The credit reporting industry has long been criticised by consumer groups for failing to portray a real-life snapshot of an individual’s creditworthiness.  

Generation Rent has fallen particularly foul of the failure to automatically include their rental payments in their credit report and subsequent score for example.  

With its implications for mortgage lending criteria and costs when trying to step onto the housing ladder, Experian added rental payment histories to credit scores in 2018, followed by Equifax in March this year.  
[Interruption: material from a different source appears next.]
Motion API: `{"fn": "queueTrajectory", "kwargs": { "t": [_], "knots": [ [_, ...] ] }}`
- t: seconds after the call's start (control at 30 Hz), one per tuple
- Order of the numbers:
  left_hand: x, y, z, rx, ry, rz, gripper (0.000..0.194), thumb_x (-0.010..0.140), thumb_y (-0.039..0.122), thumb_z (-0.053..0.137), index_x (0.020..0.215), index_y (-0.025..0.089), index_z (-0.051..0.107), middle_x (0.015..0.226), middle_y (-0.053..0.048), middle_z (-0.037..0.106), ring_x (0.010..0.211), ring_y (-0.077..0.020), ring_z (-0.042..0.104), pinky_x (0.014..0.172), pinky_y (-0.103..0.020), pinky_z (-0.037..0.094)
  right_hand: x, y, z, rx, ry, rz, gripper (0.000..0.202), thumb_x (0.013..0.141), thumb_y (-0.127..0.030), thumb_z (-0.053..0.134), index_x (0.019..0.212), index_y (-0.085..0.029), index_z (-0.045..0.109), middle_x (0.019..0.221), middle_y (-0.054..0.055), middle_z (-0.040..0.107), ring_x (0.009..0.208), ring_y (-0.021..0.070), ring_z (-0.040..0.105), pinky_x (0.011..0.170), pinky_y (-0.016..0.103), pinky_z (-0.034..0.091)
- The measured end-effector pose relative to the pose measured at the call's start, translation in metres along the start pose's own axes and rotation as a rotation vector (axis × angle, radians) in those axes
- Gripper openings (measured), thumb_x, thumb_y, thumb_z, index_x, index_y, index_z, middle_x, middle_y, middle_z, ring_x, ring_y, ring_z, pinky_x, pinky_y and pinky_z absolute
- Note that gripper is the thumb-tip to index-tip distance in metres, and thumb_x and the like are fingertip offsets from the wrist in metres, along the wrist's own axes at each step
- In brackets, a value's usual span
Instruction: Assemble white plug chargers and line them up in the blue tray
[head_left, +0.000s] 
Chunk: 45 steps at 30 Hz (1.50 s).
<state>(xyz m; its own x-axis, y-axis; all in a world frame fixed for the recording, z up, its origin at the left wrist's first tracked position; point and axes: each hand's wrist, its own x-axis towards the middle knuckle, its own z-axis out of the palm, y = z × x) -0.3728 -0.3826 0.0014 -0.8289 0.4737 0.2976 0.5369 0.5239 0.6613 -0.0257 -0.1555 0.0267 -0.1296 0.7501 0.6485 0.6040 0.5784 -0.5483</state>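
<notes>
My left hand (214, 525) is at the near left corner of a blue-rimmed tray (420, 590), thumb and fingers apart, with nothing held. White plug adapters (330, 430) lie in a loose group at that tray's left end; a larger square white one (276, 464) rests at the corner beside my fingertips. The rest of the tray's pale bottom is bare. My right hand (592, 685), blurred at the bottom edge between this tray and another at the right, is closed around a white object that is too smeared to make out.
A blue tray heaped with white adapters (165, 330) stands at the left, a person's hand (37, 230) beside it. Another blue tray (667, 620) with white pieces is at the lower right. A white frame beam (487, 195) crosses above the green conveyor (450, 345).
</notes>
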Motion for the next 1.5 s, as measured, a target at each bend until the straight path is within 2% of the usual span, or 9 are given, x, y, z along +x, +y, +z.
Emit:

TransUnion, formerly Callcredit, the UK’s other main credit reference agency has yet to confirm whether it will start to include these payments, despite the number of renters soaring across the UK. Think tank the Resolution Foundation reported that one in three millennials born in the 1980s and 1990s will never own their own home.  

The widening view of consumers’ data is largely possible to Open Banking technology which now allows financial institutions to share information about customers – with their permission – in a bid to help them get better deals on financial products through a thorough view of their financial position.

Clive Lawson, managing director for consumer services at Experian, said: “Access to credit is critical to keeping the economy going. By giving consumers more ways to improve their credit score, they are empowered to present the best possible version of themselves when applying for credit. 

“Meanwhile, by providing broader, deeper insight into financial and credit histories, Experian Boost helps ensure lenders can provide affordable credit to more people. Crucially, this means Experian Boost further improves the accuracy of credit scoring, supporting fairer lending and including more people in the mainstream financial system.”

The news comes as research from another credit reference agency, Credit Kudos, has found nearly one in five people in the UK say “they have never needed credit more than they do now”.  

Around 28 per cent of adults have had to increase their borrowing in order to cope with the financial disruption caused by Covid-19. Among 18-24 year olds, whose incomes and job prospects have been hardest hit as a demographic, the figure rises to 43 per cent.

 Although many continue to be in need of additional credit, a third of adults are worried that credit has become less available during the crisis.

Meanwhile, Experian has also been in the news following a ruling last month by watchdog the Information Commissioner’s Office (ICO) that the agency has been sharing the personal information of millions of people without consent.  

As well as providing credit reports and scores, credit reference agencies are also data brokers, selling on customers’ data.  

The ICO decision follows a two-year investigation that found Experian, Equifax and TransUnion, which hold data on almost every UK-based adult, were involved in “systematic data protection failings” across the agencies’ data broking businesses with the “invisible” processing of data that users were unaware was happening.  

“The information the CRAs are privileged to hold for statutory credit reference purposes was unlawfully used by them in their capacity as a data broker, with poor regard for what people might want or expect,” said information commissioner Elizabeth Denham at the time.

Equifax and TransUnion accepted the ICO’s ruling and have withdrawn a number of services and products in response.

Though Experian had improved its practices, the ICO said fundamental changes to the way the agency handles data were needed otherwise it would inflict a fine. Experian has said it will appeal the decision.  

“We believe the ICO's view goes beyond the legal requirements,” the Dublin-based agency said in a statement it made last month.

“This interpretation also risks damaging the services that help consumers, thousands of small business and charities, especially as they try to recover from the Covid-19 crisis.”

The business has nine months to sufficiently improve its data protection practices to the regulator’s satisfaction or face fines of up to £20 million, or 4 per cent of its global turnover, whichever is greater.